Janneman Malan

Personal information
- Full name: Janneman Nieuwoudt Malan
- Born: 18 April 1996 (age 30) Nelspruit, Mpumalanga, South Africa
- Batting: Right-handed
- Bowling: Right-arm leg break
- Role: Batter
- Relations: Andre Malan (brother) Pieter Malan (brother)

International information
- National side: South Africa (2019–2022);
- ODI debut (cap 137): 29 February 2020 v Australia
- Last ODI: 11 October 2022 v India
- ODI shirt no.: 82
- T20I debut (cap 79): 3 February 2019 v Pakistan
- Last T20I: 22 July 2021 v Ireland

Domestic team information
- 2015/16–2017/18: North West
- 2017/18: Lions
- 2018/19: Western Province
- 2018/19–2020/21: Cape Cobras
- 2018–2019: Cape Town Blitz
- 2021/22–present: Boland
- 2023: Joburg Super Kings

Career statistics
| Competition | ODI | T20I | FC | LA |
| Matches | 23 | 11 | 57 | 97 |
| Runs scored | 958 | 241 | 3974 | 3892 |
| Batting average | 47.9 | 21.9 | 43.19 | 44.22 |
| 100s/50s | 3/4 | 0/1 | 13/15 | 8/25 |
| Top score | 177* | 55 | 208* | 177* |
| Catches/stumpings | 11/0 | 3/0 | 64/0 | 49/0 |
- Source: ESPNcricinfo, 7 January 2024

= Janneman Malan =

South African cricketer (born 1996)

Janneman Nieuwoudt Malan (born 18 April 1996) is a South African cricketer.

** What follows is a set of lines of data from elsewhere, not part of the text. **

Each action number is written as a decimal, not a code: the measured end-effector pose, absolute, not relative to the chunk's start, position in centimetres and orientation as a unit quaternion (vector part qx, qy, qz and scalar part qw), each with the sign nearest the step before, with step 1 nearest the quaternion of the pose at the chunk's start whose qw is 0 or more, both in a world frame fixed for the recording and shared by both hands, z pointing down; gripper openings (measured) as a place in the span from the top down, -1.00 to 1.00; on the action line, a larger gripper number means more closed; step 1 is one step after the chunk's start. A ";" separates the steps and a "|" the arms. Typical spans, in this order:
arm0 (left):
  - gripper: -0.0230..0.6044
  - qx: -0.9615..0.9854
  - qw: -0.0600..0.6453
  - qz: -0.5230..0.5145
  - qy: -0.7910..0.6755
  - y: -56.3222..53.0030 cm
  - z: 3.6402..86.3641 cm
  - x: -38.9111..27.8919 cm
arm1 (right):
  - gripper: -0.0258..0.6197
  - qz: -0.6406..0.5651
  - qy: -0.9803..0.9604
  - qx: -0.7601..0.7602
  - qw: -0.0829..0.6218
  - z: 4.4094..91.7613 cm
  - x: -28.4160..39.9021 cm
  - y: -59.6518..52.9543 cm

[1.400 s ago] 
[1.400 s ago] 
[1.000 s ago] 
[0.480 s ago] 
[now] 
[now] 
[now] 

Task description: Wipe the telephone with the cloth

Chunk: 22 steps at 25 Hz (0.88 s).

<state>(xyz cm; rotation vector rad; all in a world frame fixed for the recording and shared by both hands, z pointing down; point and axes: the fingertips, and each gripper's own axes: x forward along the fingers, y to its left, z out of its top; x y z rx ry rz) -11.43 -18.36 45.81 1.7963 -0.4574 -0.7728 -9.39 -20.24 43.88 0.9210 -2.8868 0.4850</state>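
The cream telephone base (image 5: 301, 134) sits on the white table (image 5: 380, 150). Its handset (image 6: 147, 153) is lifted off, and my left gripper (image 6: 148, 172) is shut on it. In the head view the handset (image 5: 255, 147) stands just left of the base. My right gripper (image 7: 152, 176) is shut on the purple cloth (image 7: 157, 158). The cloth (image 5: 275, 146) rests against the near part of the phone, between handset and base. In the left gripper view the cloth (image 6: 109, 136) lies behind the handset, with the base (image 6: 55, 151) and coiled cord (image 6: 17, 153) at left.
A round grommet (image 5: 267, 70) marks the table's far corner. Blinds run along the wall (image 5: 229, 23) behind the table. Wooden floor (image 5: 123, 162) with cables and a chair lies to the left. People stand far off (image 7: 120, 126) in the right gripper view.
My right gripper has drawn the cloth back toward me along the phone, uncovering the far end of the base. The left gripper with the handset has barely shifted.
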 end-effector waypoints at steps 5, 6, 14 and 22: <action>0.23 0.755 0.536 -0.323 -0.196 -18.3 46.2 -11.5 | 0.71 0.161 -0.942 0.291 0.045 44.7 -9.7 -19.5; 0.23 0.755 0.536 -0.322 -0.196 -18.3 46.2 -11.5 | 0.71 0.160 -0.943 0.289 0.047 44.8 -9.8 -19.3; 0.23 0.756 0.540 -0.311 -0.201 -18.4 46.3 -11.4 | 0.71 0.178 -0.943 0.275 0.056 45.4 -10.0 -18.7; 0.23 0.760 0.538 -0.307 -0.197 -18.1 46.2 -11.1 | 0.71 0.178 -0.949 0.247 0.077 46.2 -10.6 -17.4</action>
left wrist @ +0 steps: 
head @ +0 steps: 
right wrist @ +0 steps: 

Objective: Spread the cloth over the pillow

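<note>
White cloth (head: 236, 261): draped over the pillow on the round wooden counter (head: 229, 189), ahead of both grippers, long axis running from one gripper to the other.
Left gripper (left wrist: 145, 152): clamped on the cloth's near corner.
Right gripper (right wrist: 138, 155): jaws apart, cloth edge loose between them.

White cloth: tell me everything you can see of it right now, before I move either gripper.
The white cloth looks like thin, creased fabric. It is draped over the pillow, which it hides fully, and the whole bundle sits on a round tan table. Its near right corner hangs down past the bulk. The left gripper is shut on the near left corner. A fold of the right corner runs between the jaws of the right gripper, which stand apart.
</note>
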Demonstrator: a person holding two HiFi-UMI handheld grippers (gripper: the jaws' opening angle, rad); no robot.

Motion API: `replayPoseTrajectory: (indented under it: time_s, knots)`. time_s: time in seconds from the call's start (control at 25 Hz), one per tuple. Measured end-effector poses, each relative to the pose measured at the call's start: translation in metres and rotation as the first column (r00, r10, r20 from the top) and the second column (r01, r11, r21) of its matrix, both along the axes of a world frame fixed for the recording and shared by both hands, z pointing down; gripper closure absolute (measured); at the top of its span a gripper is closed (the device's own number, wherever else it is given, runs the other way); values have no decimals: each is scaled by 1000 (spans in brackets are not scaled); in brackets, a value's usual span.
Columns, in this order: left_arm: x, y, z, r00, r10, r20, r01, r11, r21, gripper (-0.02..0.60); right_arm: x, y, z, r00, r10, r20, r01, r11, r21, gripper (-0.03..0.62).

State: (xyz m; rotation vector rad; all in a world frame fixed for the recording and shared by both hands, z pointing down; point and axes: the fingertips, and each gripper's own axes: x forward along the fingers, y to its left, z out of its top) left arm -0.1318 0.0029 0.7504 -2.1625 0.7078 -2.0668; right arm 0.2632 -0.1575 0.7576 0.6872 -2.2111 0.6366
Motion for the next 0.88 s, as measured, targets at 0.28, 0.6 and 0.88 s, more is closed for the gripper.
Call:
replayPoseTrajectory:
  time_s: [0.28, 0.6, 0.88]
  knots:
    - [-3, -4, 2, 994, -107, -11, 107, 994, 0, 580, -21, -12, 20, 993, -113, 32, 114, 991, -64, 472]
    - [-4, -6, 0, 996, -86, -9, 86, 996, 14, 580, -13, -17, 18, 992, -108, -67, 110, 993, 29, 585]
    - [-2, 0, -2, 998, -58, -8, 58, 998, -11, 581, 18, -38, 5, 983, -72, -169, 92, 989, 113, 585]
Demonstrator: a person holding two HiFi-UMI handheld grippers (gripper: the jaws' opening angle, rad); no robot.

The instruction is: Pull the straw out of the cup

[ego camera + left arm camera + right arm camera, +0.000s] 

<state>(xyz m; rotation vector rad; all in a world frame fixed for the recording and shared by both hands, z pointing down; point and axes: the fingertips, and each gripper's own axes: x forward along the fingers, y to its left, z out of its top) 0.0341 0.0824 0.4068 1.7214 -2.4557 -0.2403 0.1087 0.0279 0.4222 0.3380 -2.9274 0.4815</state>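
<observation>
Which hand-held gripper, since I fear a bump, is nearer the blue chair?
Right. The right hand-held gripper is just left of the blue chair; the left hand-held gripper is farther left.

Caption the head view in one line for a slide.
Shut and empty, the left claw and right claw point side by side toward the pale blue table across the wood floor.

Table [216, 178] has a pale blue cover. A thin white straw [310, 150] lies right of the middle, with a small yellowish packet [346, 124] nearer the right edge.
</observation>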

He made his international debut for the South Africa cricket team in February 2019.

==Domestic and T20 career==
Malan was included in the North West squad for the 2016 Africa T20 Cup. In August 2017, he was named in Bloem City Blazers' squad for the first season of the T20 Global League. However, in October 2017, Cricket South Africa initially postponed the tournament until November 2018, with it being cancelled soon after.

Malan was the leading run-scorer in the 2017–18 CSA Provincial One-Day Challenge tournament, with 500 runs in ten matches. He was also the leading run-scorer in the 2017–18 Sunfoil 3-Day Cup tournament, with 1,046 runs in ten matches.

In June 2018, Malan was named in the squad for the Cape Cobras team for the 2018–19 season. In September 2018, he was named in Western Province's squad for the 2018 Africa T20 Cup. He was the leading run-scorer for Western Province in the tournament, with 178 runs in four matches.

In October 2018, Malan was named in Cape Town Blitz's squad for the first edition of the Mzansi Super League T20 tournament. In September 2019, he was named in the squad for the Cape Town Blitz team for the 2019 Mzansi Super League tournament. In April 2021, he was named in Boland's squad, ahead of the 2021–22 cricket season in South Africa.

In April 2021, Malan was signed by Islamabad United to play in the rescheduled matches in the 2021 Pakistan Super League. In July 2022, he was signed by the Galle Gladiators for the third edition of the Lanka Premier League.

In September 2022 Malan was bought in the SA20 player auction by the Johannesburg Super Kings for the inaugural 2023 season.

==International career==
In February 2019, Malan was added to South Africa's Twenty20 International (T20I) squad for the series against Pakistan, after Quinton de Kock was ruled out of the fixtures due to an injury. He made his T20I debut for South Africa against Pakistan on 3 February 2019.

In January 2020, Malan was named in South Africa's One Day International (ODI) squad for their series against England. The following month, he was also named in South Africa's ODI squad for their series against Australia. He made his ODI debut for South Africa, against Australia, on 29 February 2020, but was dismissed for a golden duck. However, in his next match, Malan scored an unbeaten 129 runs, his maiden ODI century, as South Africa beat Australia by six wickets.

On 16 July 2021, against Ireland in the third ODI, Malan scored an unbeaten 177, the fourth-highest individual score by a batsman for South Africa in ODI cricket. He also shared a partnership of 225 runs with Quinton de Kock.

In the annual ICC Awards in January 2022, Malan was named in the ICC Men's ODI Team of the Year for the year 2021. He was also named as the ICC Emerging Men's Cricketer of the Year.